“WE APOLOGISE for the unplanned hiatus in bombing of the Middle East. Normal service has now been resumed.”That is what Obama ought to have said, right, to go along with his global apology tours?
Oh well, it will be damn funny but for the reality that we have opened up yet another front for military operations. Anyway,. that quote is how the Economist's Lexington's comments begin. But, it does seem like at the end of it all, Lexington prefers this than otherwise. In fact, the more I think about this Lexington column, the more it seems like there is nothing new or profound or analytical. It is just blah, like a Bob Herbet NY Times column; BTW, I am glad Herbert is departing.
Robert Kaplan says that Libya is like Kosovo, and not Iraq. He writes:
Even if Libya's new leaders carried copies of Thomas Paine in their rucksacks, they would find themselves reigning over a wasteland, and not just physically—a country bereft of democratic traditions, institutions, or the slenderest levers of a civil society. Someone's going to have to step in and spend tens of billions of dollars and devote years or decades of hard effort, to helping the Libyan people develop such things—and to do so with the backing of a large police or military force to provide security in the meantime—or face the prospect that a nastier group of people, from within or outside, will take over and impose a different sort of social order, a new, perhaps more threatening, dictatorship.Yeah, shouldn't someone have thought this through?
The biggest flaw in U.S. strategy for the Iraq war was the failure to do any planning for postwar stabilization. This failure unleashed all the nightmares that followed. Libya is not Iraq. Obama's motives for intervening in Libya were much different from George W. Bush's motives for invading Iraq, and the level of this intervention is explicitly much lower—more, at least avowedly, in support of the European and Arab leaders who took the initiative and have more vital stakes in the outcome.
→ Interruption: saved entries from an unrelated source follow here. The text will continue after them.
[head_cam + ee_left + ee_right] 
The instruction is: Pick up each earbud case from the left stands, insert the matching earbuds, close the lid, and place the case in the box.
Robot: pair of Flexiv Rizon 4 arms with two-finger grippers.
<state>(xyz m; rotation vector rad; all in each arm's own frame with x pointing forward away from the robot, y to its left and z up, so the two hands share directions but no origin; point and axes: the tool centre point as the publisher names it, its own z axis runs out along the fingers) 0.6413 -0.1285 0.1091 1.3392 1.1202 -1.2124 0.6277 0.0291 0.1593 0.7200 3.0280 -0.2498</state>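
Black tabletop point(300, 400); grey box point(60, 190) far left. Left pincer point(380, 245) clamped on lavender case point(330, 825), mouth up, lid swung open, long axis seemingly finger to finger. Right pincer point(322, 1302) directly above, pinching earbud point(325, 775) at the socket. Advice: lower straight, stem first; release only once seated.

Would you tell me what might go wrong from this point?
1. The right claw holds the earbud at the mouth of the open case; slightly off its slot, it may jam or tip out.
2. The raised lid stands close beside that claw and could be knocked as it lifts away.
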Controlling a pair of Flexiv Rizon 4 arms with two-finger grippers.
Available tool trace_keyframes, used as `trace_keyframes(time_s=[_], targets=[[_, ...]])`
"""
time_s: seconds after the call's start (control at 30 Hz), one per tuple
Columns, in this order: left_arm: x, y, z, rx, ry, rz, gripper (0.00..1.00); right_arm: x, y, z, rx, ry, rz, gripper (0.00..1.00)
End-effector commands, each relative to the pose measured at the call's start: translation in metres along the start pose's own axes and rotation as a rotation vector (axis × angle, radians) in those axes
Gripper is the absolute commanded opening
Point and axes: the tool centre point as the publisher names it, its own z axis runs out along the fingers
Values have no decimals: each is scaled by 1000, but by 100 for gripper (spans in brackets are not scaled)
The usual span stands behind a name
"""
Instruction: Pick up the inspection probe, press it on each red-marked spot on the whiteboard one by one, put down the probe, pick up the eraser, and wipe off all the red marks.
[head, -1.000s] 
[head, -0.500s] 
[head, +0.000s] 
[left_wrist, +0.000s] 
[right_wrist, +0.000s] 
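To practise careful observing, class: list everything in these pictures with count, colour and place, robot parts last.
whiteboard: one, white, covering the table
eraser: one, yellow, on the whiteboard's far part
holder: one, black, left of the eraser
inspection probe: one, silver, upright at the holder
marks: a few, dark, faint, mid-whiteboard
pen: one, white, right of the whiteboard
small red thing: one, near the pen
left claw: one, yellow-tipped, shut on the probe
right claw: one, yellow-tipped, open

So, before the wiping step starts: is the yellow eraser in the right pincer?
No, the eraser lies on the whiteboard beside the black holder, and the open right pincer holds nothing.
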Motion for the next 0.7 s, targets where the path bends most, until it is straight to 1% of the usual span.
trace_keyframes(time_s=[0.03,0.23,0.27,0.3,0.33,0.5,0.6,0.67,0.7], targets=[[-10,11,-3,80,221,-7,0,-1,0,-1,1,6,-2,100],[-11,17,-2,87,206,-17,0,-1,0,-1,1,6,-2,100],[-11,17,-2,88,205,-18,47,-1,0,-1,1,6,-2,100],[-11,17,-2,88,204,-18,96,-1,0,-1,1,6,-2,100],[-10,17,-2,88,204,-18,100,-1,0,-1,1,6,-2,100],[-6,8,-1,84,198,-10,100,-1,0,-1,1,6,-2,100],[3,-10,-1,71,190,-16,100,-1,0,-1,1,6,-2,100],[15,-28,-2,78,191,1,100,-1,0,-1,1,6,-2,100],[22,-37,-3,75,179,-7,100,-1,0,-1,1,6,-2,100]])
But there are still lessons to be gleaned from Iraq's postwar power vacuum and the chaos that ensued as a result.
Obama took such pains to make clear that the United States was playing a mere supporting role in the Libyan war—and even went ahead with a scheduled trip to South America to demonstrate that this war is not a major, all-consuming thing—in part to make clear that we wouldn't be playing more than a supporting role after the war is over.
But who will? Who can? And shouldn't someone have thought this through before the bombs started falling?